Hi Dear friends, Thank you so much for your constant help here. Today I would like to ask a question on linear regression analysis using limma. I have RNAseq data and expression profile is count. Whereas the phenotypic data is continuous data. I want to do linear regression to predict phenotypic futures using 20,000 genes as predictor variables. I mean let say BMI is my phenotype which I would like to predict by the list of the genes I have. Therefore, I may ask you to advise me if I can able to do that using limma? Because what I saw in the user guideline if I am not mistaken is the other way round(predicting genes by phenotype). I would be also grateful if you can able show some line of code on how to start wit it. Thanks again! AD
How many samples do you have for training the linear model, what tissue/s do they come from, is it bulk or single-cell, and how many per individual?

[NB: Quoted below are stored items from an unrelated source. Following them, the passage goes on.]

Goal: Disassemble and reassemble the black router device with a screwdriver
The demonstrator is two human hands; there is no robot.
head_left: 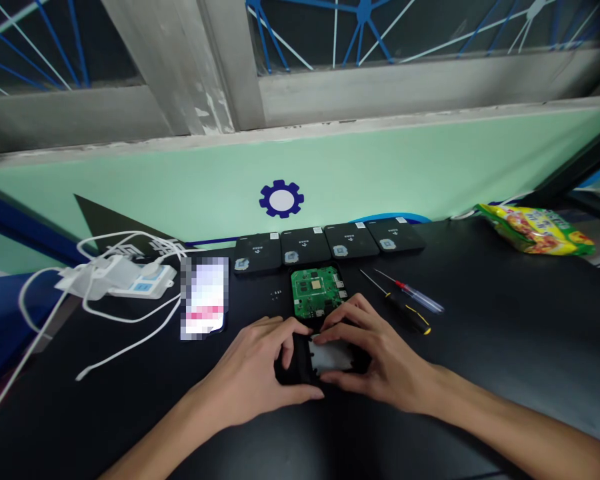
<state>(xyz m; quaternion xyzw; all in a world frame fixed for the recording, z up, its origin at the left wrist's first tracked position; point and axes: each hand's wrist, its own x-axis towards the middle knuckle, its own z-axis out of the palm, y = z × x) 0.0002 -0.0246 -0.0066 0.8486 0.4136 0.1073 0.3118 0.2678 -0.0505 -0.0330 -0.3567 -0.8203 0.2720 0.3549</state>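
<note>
Between my hands is a black plastic device cover (296, 365) with a silver metal plate (333, 356) inside it. My left hand (260, 363) is closed round the cover's left side, thumb along the near edge and fingers at the far edge. Gripping the right part is my right hand (375, 353), its fingertips touching the plate and the rim. Just beyond lies an open black case with a green circuit board (313, 293) in it. A black-and-yellow screwdriver (405, 313) and a clear-handled screwdriver (420, 297) rest to the right. Several tiny screws (276, 294) lie left of the board.
Several closed black boxes, one of them a flat box (257, 253), stand in a row by the wall. At left are a lit phone (205, 297), a white power strip (145, 281) and loose white cables (125, 357). A yellow-green snack bag (540, 230) sits far right.
</note>
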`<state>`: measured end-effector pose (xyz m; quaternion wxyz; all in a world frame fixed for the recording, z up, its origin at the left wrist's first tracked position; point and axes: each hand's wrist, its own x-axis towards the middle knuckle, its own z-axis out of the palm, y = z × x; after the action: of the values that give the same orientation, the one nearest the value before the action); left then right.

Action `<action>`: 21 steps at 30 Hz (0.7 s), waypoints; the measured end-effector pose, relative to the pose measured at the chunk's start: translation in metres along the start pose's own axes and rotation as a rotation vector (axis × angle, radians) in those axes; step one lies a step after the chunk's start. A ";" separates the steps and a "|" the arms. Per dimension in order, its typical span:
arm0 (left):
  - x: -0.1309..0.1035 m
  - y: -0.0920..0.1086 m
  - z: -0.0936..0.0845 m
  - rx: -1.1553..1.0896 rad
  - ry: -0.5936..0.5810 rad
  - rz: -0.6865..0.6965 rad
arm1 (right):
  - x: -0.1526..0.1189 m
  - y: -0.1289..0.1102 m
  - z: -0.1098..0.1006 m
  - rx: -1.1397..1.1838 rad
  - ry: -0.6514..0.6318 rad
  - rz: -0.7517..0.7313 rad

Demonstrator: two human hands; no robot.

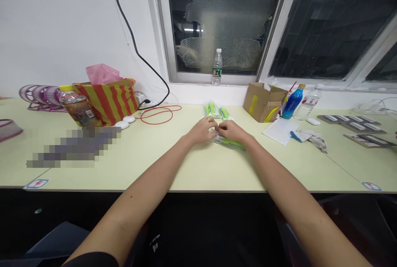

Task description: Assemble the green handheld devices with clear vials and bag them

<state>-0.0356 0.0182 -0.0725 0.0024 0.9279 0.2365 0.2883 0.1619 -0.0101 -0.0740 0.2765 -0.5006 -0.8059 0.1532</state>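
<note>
Clear bag (231, 142), green contents | left hand (203, 129): curled at its end, grip unclear | right hand (231, 130): pinching it

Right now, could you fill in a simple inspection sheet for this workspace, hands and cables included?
Surface: pale table, seams visible; spills, nothing seen.
Job's things: clear packet with green contents at the hands; more green packets behind.
Clutter: striped bag and dark drink bottle left; cardboard box, blue bottle and paper sheet right.
Hands: left hand and right hand close together at the packet; exact grip unclear.
Cables: black cable hangs along the wall; red cord loops on the table, apart from the hands.
Surroundings: window behind, water bottle on its sill.
</note>
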 end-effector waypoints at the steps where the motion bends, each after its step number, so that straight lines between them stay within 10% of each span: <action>1: 0.000 0.000 0.000 -0.009 -0.007 0.002 | 0.000 0.000 0.000 -0.004 0.000 0.002; 21: -0.002 -0.002 0.000 -0.009 -0.024 0.034 | 0.001 0.008 -0.003 -0.032 0.004 0.013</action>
<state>-0.0383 0.0193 -0.0738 0.0047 0.9351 0.2193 0.2782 0.1689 -0.0057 -0.0759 0.2691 -0.5102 -0.8046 0.1412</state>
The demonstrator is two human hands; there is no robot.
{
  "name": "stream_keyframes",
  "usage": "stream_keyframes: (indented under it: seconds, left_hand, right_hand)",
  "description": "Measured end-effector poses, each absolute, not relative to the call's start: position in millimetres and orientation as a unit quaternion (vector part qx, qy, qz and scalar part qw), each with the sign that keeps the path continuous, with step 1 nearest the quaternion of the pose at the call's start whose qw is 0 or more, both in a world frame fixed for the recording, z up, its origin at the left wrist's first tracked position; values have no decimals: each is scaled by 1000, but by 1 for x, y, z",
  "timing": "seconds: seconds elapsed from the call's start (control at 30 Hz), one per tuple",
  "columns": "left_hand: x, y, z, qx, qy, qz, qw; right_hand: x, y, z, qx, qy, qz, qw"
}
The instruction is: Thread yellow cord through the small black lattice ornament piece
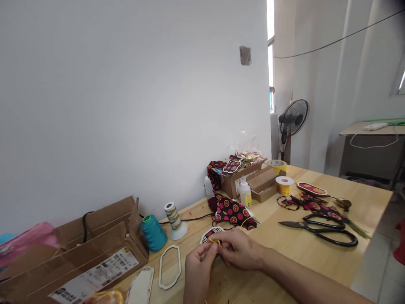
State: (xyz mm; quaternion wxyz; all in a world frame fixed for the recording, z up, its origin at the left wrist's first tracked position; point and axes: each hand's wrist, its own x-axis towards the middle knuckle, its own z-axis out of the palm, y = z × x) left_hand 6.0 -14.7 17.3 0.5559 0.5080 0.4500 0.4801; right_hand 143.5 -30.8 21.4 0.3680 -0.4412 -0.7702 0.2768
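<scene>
We pinch the yellow cord [215, 241] between both hands, left [201, 262] and right [239, 249]. Uneven pulling could snarl it or tighten a knot prematurely.

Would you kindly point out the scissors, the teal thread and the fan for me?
Scissors [339, 242]: head view, on the lower black handle, nearer the table's edge.
Teal thread [154, 233]: head view, on the wound side of the cone.
Fan [298, 119]: head view, on the hub.
</scene>
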Motion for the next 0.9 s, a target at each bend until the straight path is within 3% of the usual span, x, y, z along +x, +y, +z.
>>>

Thanks for your quick replay! It is bulk RNAseq and I have 50 samples. The number of individuals for group A 10, 8 for B group, 12 for group C and 10 for group D.
And what are those groups A--D?
@user_without_id,
Hi, I think I wasn't put my question clearly for you to understand it well. I have four sample groups(A, B, C, D) and each sample groups has biological replicates. Sample Group A has 10 biological replicate, B= 8, C= 12, D= 10. Now I want to model a liner regression
lm(BMI~gene_i + covariates(age))
. So do you thing you could show me how to begin?Best,
Amare
Was your idea 1) to try 20'000 models one for each gene, or 2) dump all the expression of all 20'000 genes into one model? In case of 2), you have very few samples, cf. e.g. this tutorial.